Violent Cleaning

We've Been classin' it up here in Utah.

The house we bought here is surprisingly not a dump!!!!!!

I am giddy that my house is livable considering the two other houses we have bought have needed complete remodels. I've lived in a construction zone for the last 9 years of my life.
Whaahhhhhh! Feel bad for my middle class problems!!!!!

It is glorious that I don't have thin coats of drywall dust on everything I own.
I love that Jared doesn't spend all our money and every second of free time remodeling.
Plus, there is a detached garage in the backyard, so Jared can make huge DIY messes and I don't have to deal with it.

When we took possession of the house 2 months ago, I maniacally cleaned it for five days straight. I'm a little bit of psycho when it comes to cleaning and I wanted the home meticulously detailed before my family moved in and distributed our own filth.

I bought my new favorite cleaning tools:

I'm obsessed with these things. They were only $6. Better than a toothbrush, since they are stiff and strong and allow you to get violent.

I love an angry session of violent cleaning.

To clean: I get my ugly workout clothes on, put my greasy hair in a ponytail, and drink caffine until I'm foaming at the mouth. Then I stomp through the house leaving a sparkling cleanliness in my wake.
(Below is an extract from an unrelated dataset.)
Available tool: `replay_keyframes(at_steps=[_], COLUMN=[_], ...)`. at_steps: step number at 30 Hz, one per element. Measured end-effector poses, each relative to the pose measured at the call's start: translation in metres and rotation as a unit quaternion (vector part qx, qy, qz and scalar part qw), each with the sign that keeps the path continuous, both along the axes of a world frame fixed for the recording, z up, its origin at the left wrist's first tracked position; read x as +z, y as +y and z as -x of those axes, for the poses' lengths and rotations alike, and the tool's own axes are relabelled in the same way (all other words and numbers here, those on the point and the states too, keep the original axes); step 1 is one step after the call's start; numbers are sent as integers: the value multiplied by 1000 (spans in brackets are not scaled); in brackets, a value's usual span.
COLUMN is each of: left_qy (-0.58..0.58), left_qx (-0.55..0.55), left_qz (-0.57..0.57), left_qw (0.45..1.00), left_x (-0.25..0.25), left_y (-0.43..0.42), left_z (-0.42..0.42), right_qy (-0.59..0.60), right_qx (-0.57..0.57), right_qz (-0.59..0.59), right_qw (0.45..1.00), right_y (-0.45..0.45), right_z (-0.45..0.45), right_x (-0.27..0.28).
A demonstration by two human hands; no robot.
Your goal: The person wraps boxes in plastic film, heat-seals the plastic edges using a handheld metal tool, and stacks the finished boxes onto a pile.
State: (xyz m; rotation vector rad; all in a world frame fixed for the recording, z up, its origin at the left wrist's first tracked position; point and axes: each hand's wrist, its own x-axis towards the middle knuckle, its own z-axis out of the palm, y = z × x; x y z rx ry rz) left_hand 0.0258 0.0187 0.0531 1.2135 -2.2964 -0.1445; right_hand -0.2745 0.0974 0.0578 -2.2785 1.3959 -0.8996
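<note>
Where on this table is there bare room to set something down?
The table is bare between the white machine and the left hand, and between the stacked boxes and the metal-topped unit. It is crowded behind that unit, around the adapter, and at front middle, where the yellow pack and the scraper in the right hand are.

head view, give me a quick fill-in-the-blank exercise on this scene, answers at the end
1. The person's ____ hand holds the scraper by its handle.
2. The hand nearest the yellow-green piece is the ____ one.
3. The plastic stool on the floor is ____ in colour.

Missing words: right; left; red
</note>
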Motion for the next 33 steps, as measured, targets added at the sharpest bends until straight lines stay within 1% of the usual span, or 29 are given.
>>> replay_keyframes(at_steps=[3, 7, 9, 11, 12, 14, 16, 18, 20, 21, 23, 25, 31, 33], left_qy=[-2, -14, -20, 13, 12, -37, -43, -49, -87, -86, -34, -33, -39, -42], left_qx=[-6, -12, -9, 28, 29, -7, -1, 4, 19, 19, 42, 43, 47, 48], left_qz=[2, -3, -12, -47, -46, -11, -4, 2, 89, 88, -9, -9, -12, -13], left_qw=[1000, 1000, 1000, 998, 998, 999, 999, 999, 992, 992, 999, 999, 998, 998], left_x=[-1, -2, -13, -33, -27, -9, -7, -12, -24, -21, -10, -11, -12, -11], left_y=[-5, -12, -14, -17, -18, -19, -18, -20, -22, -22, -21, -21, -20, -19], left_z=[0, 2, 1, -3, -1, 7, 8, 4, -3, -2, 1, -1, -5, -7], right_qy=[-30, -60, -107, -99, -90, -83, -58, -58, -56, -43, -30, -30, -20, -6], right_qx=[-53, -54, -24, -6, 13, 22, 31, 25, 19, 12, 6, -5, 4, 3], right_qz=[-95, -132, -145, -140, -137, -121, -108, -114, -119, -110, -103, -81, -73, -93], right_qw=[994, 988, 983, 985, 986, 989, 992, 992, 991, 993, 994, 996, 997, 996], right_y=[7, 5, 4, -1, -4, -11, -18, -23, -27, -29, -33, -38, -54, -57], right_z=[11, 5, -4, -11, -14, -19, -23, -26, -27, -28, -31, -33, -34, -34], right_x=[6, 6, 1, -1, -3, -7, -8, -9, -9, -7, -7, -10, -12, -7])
It's beautiful. 

Clearly, I love a clean house.

I still miss California.

Random blog post, I know.


  1. Your house is so much cuter than I expected! I bet you had to bang Jared hard to get him to spring for this one!

  2. I also get into a cleaning frenzy, fueled by diet coke and a desire for sparkle. I swear it makes me high. I just wish it would STAY that way for longer then .3893 seconds.

  3. Lol can I tell you how much you make me laugh.